» **What to work on**
Leave out the pictures, and retype the remaining data exactly.

» **Raw data**
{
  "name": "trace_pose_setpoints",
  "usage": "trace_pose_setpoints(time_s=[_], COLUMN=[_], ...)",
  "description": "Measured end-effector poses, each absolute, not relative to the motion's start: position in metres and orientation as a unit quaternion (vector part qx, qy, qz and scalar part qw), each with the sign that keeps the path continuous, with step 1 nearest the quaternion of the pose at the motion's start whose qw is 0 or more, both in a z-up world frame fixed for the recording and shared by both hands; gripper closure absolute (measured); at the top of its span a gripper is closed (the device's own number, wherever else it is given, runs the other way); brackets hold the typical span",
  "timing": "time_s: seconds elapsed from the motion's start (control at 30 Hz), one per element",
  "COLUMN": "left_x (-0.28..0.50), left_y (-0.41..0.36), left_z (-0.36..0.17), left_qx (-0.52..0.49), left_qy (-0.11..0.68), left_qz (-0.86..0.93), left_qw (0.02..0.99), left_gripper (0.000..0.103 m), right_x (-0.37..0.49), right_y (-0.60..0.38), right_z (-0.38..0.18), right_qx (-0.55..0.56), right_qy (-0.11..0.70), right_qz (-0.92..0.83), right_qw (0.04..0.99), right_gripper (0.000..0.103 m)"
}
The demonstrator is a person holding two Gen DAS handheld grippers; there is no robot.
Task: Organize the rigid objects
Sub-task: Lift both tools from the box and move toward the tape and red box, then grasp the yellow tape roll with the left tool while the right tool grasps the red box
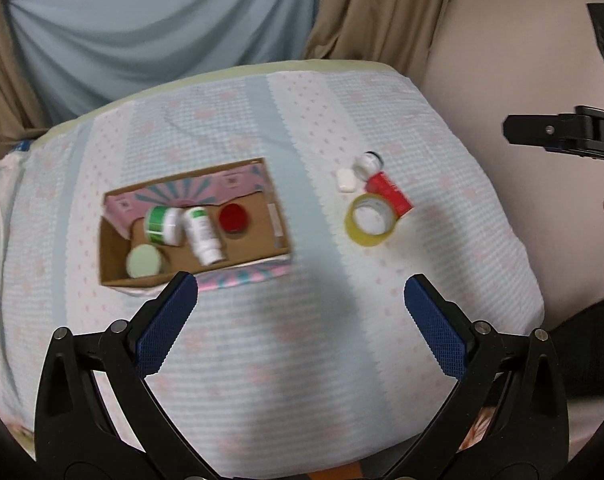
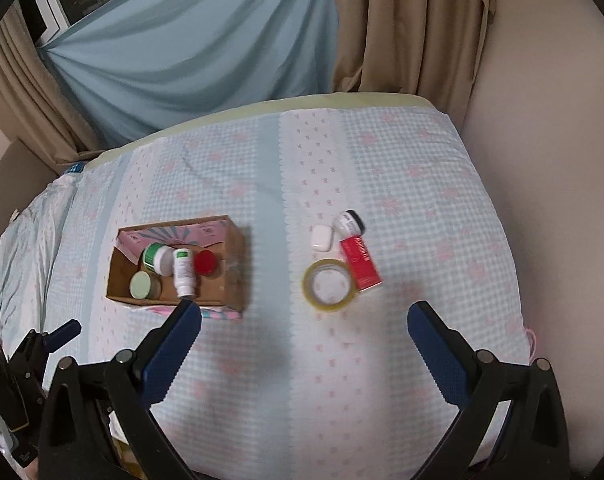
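A cardboard box [image 2: 233,268] sits on the bed [image 2: 402,360], left of centre. Inside it, a lidded jar [image 2: 140,285] stands at the near left, a wide tub [image 2: 157,259] lies tipped behind it, a bottle [image 2: 183,272] lies beside the tub, and a capped jar [image 2: 205,263] stands to the right. Well apart on the right, a tape roll [image 2: 329,285] lies nearest, touching a small carton [image 2: 361,266]; a small case [image 2: 322,237] and another jar [image 2: 350,222] lie behind.
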State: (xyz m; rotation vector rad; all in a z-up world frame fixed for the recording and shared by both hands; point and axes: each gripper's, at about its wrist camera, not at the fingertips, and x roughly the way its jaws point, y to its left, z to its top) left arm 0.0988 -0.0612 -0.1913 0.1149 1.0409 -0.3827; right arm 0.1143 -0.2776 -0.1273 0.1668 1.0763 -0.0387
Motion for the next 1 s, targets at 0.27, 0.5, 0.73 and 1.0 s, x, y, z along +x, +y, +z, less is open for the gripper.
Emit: trace_pose_setpoints(time_s=[0.27, 0.5, 0.73, 1.0], left_x=[0.112, 0.142, 0.19, 0.208], left_y=[-0.147, -0.197, -0.229, -0.247], left_z=[-0.239, -0.326, -0.418, -0.478], left_qx=[0.043, 0.063, 0.102, 0.117], left_qy=[0.525, 0.56, 0.577, 0.575], left_qz=[-0.166, -0.178, -0.188, -0.218], left_qw=[0.834, 0.807, 0.788, 0.78], left_gripper=[0.0, 0.0, 0.0, 0.0], right_x=[0.154, 0.196, 0.247, 0.287], right_y=[-0.349, -0.376, -0.387, -0.371], right_z=[-0.173, -0.247, -0.333, -0.405], right_qx=[0.048, 0.04, 0.061, 0.064], right_qy=[0.552, 0.592, 0.627, 0.65], right_qz=[0.021, 0.036, 0.044, 0.063], right_qw=[0.832, 0.804, 0.775, 0.755], right_gripper=[0.0, 0.0, 0.0, 0.006])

» **Reply to the task**
{
  "name": "trace_pose_setpoints",
  "usage": "trace_pose_setpoints(time_s=[_], COLUMN=[_], ...)",
  "description": "Measured end-effector poses, each absolute, not relative to the motion's start: position in metres and orientation as a unit quaternion (vector part qx, qy, qz and scalar part qw), each with the sign that keeps the path continuous, with step 1 nearest the quaternion of the pose at the motion's start whose qw is 0 or more, both in a z-up world frame fixed for the recording and shared by both hands; gripper closure absolute (measured); at the top of its span a gripper is closed (the device's own number, wherever else it is given, runs the other way); brackets hold the typical span",
  "timing": "time_s: seconds elapsed from the motion's start (control at 30 Hz), one per element",
  "COLUMN": "left_x (-0.28..0.50), left_y (-0.41..0.36), left_z (-0.36..0.17), left_qx (-0.52..0.49), left_qy (-0.11..0.68), left_qz (-0.86..0.93), left_qw (0.02..0.99), left_gripper (0.000..0.103 m), right_x (-0.37..0.49), right_y (-0.60..0.38), right_z (-0.38..0.18), right_qx (-0.55..0.56), right_qy (-0.11..0.70), right_qz (-0.92..0.83), right_qw (0.04..0.99), right_gripper (0.000..0.103 m)"
}
The demonstrator is a person holding two Gen DAS handheld grippers; there is no robot.
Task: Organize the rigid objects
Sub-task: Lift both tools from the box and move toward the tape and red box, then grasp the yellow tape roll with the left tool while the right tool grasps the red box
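A cardboard box [image 2: 233,268] sits on the bed [image 2: 402,360], left of centre. Inside it, a lidded jar [image 2: 140,285] stands at the near left, a wide tub [image 2: 157,259] lies tipped behind it, a bottle [image 2: 183,272] lies beside the tub, and a capped jar [image 2: 205,263] stands to the right. Well apart on the right, a tape roll [image 2: 329,285] lies nearest, touching a small carton [image 2: 361,266]; a small case [image 2: 322,237] and another jar [image 2: 350,222] lie behind.
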State: (xyz m; rotation vector rad; all in a z-up world frame fixed for the recording and shared by both hands; point and axes: each gripper's, at about its wrist camera, not at the fingertips, and x roughly the way its jaws point, y to its left, z to its top) left arm 0.0988 -0.0612 -0.1913 0.1149 1.0409 -0.3827; right arm 0.1143 -0.2776 -0.1273 0.1668 1.0763 -0.0387
Motion for the next 1 s, targets at 0.27, 0.5, 0.73 and 1.0 s, x, y, z along +x, +y, +z, less is open for the gripper.
Emit: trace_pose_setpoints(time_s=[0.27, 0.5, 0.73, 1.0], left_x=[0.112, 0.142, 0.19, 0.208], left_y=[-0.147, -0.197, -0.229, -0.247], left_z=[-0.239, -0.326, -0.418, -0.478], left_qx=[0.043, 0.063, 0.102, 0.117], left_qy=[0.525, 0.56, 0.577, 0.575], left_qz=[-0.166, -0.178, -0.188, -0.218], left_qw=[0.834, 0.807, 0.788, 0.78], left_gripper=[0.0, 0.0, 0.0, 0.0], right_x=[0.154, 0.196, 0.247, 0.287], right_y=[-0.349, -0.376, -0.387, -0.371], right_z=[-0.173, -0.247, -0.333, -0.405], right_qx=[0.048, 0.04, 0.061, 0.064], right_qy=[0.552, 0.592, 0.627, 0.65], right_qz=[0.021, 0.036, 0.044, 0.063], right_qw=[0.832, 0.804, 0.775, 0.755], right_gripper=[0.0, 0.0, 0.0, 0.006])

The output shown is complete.